Памва наскоро натянул сапоги – единственное, что у него осталось от былого рыцарства – и, стерев ладонью с лица остатки сна, решительно вышел в коридор.

Монастырь просыпался. Молодые послушники, болтая и смеясь, окатывали водою шершавые каменные полы. Лица их раскраснелись, подолы ряс были подоткнуты под верёвочные пояса, открывая крепкие мускулистые ноги. Прошёл, уворачиваясь от брызг, хмурый, вечно куда-то торопящийся ключарь Кастул – но не утерпел, остановился и назидательно выговорил что-то долговязому служке с только-только начинающими пробиваться усиками. Тот покаянно склонил голову, но, стоило брату Кастулу двинуться дальше, тут же скорчил рожу и показал язык удаляющейся спине.

Памва усмехнулся и упругим шагом, который даётся долгими физическими упражнениями, двинулся к трапезной – обширному мрачному помещению с монументальными стенами, сложенными в незапамятные времена из неподъёмных грубо обтёсанных блоков. Располагалась трапезная в самой сердцевине замка.

Собственно, замком монастырь назвать можно было лишь с большой натяжкой – слишком скромно и непритязательно выглядела группа строений на вершине утёса. Большинство помещений – ну не подходило к ним никак наименование «постройки» – были втиснуты, буквально вцарапаны, в тело горы. Или, наоборот, выложены из добытого тяжким трудом камня. Страшно подумать, сколько на это ушло терпения и надсадной монашеской работы. Говорили, что отдельные пещеры выходили к самому подножию, но это вряд ли – смысла в сооружении ходов туда, куда поверху добраться гораздо проще, не было никакого.

Тем не менее, монастырь являлся укреплением основательным. Окружал его глубокий ров, хотя и без воды – неоткуда было брать для этого воду – с опущенным сейчас мостом. Дно моста скреплялось толстыми железными пластинами, и когда с помощью тяжёлых цепей мост подымался, то плотно закрывал проём входных ворот, превращая обитель в неприступную твердыню. Стены же, сложенные из исполинских глыб дикого камня, при одном взгляде отбивали охоту брать их приступом. Правда, за всю длинную историю существования монастыря никто и не пытался его штурмовать. По крайней мере, в местных летописях об этом факте не упоминалось. И то сказать, поживы завоеватели здесь бы не нашли никакой.

В трапезной царил полумрак. На этот раз факелы никто не зажигал, и свет давали лишь несколько свечей в тяжёлых напольных канделябрах.

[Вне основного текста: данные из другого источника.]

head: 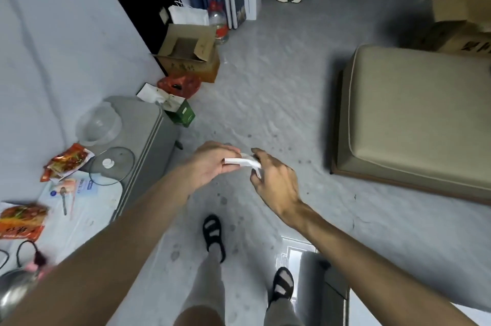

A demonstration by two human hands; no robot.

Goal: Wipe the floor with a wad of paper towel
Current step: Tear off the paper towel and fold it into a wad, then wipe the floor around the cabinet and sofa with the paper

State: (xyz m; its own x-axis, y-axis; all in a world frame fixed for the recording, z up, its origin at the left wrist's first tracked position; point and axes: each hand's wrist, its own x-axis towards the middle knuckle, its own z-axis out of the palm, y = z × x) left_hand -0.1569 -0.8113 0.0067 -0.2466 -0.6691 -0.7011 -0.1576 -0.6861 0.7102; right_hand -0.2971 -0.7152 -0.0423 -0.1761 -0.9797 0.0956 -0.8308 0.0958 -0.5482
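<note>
Left hand (212,163): fingers curled round one end of the paper towel (243,162), gripping it.
Right hand (276,182): fingertips pinch the other end, and the remaining fingers are spread loosely.
Paper towel: a flat white folded strip stretched between the two hands, held in the air well above the floor (265,81). It looks folded rather than wadded, so the wiping has likely not begun.
Risk, tearing: pulling the ends apart while bunching could rip the thin strip.
Risk, dropping: the right hand's light pinch could let its end slip free.
Risk, poor wipe: a loose or flat wad may smear the marks rather than lift them, and the rough-looking floor could shred it.
Risk, footing: the sandalled feet (212,235) stand among the spots (301,159), and stepping on them could spread them.
Floor: grey, mottled and uneven-looking, with small dark spots scattered near the feet and ahead of the hands.
Room: a low grey table (143,124) with clutter to the left, a beige cushioned stool (414,113) to the right, and an open cardboard box (188,52) beyond.
</note>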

Вдоль стен неподвижным строем застыли монахи, невозмутимые и бесстрастные. Ни один не шевельнулся и не повернул головы, чтобы взглянуть на вошедшего. Некоторые братья были ему незнакомы, поношенные рясы кое у кого носили следы дальних дорог, но у каждого на грудь свисал медальон магистра. Два-три места пустовали: видимо, кое-кто – немыслимо! – не сумел прибыть вовремя.

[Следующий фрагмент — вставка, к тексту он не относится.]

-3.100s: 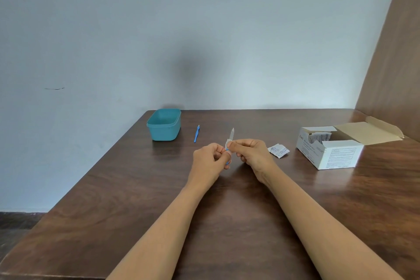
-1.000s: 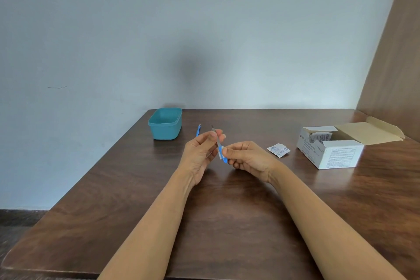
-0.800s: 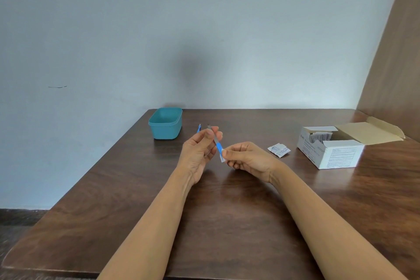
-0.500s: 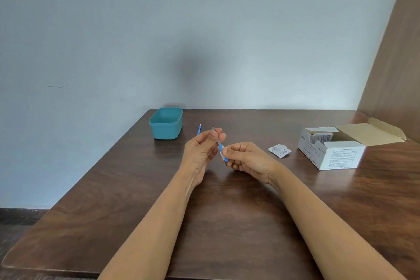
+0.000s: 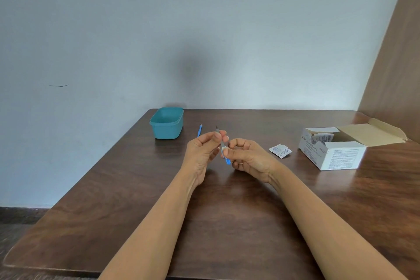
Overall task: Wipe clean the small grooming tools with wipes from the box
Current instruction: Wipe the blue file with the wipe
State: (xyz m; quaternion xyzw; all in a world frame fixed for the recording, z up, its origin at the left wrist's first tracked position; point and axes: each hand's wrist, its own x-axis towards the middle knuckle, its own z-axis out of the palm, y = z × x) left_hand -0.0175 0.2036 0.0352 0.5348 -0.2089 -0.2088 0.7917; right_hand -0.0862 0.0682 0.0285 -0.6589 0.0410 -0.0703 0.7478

– Меня призвали, я пришёл и жду, – произнёс Памва традиционную формулу, с которой принято было обращаться к высшим иерархам.

Владыка Флавиан высохшей рукой указал место, на которое ему надлежало встать.

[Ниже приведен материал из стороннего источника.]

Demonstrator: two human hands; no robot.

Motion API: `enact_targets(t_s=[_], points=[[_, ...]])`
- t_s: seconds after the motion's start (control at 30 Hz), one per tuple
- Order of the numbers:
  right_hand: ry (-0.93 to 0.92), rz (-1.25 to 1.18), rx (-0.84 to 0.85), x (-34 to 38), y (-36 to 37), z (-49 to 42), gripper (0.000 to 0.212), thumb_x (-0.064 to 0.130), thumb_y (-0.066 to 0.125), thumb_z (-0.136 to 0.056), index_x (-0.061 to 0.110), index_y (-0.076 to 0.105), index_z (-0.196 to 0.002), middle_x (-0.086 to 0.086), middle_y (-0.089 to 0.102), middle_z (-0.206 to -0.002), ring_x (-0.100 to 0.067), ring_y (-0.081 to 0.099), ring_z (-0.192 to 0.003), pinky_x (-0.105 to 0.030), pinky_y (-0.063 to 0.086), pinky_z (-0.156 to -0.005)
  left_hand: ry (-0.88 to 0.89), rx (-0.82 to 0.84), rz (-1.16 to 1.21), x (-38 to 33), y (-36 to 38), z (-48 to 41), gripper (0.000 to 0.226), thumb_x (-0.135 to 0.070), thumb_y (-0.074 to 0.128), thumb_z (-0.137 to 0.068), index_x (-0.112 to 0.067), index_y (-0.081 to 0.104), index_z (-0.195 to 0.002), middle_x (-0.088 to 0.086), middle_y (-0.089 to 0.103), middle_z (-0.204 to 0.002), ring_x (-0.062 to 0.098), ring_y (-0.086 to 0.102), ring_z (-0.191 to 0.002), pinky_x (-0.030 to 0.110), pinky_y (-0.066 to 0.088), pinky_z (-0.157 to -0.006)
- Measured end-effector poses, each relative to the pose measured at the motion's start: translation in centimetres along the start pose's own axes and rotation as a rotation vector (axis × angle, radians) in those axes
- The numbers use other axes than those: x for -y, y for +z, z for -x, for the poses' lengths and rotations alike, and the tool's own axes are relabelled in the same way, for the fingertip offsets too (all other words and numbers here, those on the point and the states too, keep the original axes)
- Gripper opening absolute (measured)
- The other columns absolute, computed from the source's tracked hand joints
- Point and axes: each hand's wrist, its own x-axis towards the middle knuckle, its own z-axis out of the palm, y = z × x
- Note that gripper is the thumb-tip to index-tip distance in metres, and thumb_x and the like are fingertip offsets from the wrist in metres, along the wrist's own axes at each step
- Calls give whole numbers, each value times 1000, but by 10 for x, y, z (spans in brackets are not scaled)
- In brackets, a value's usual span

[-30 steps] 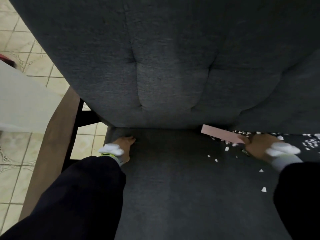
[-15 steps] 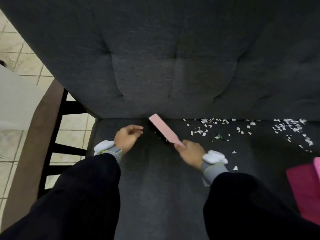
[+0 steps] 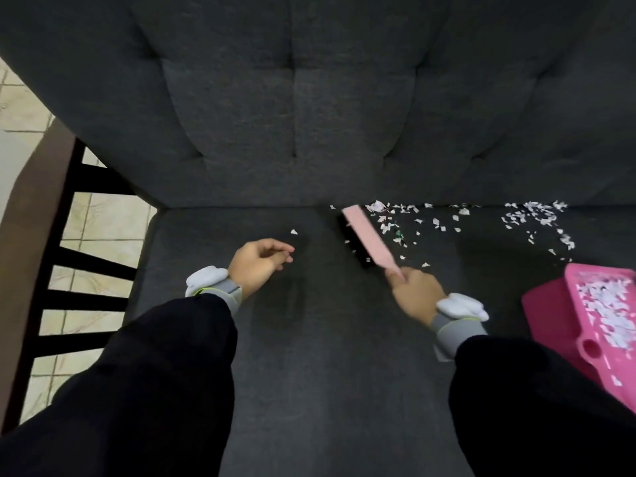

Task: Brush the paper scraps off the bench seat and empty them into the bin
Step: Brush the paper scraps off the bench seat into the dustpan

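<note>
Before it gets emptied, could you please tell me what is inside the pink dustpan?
White paper scraps lie heaped inside the pink dustpan, covering most of its floor; its right part is out of frame.

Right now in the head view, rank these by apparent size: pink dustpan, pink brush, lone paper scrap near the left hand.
1. pink dustpan, largest even though the frame edge crops it
2. pink brush
3. lone paper scrap
</note>
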Motion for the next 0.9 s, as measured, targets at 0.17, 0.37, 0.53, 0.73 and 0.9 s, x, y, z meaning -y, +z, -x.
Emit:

– Рыцарь Памва ар Болла, по прозвищу Золотой Клинок, ведомо ли тебе, с какой целью ты призван синклитом?

– Лишь великий Иал знает всё, – так же по обряду ответил Памва, – и я узнаю в своё время, если будет на то его воля.

Владыка торжественно кивнул головой:

– Воистину так, – он помолчал ровно столько, сколько необходимо, чтобы мысленно воззвать к небу, и продолжал. – Два года назад синклит именем милосердного Иала совершил для тебя чудо. Ныне вновь пришло это время …

Памва слушал рассеянно. Вернее, не мог сосредоточиться из-за нахлынувших потоком мыслей. Да, действительно, два года назад он был свидетелем проявления соборной силы синклита – вернее, силы Иала, как мягко поправил его в своё время Флавиан. Магия Иала, как бы ни относился к ней Памва, работала – но именно это и заставляло рыцаря держаться настороже. Она, эта магия, касалась не только того, на кого или на что бывала направлена – Памва чувствовал, как каждый раз меняется и сам. Пусть на чуточку, на совсем небольшой и незаметный шажок, но всякий раз что-то неощутимое скрытно вползало в душу, заставляя по-иному глядеть на мир.

А потом начались сновидения.

Откуда, из какого угла подсознания они извлекли его давно забытую, детскую любовь? Даже и не любовь, а робкую влюблённость, когда вершиной блаженства кажется просто находиться рядом и смотреть? И почему – именно сейчас, когда всё былое настолько изгладилось из памяти?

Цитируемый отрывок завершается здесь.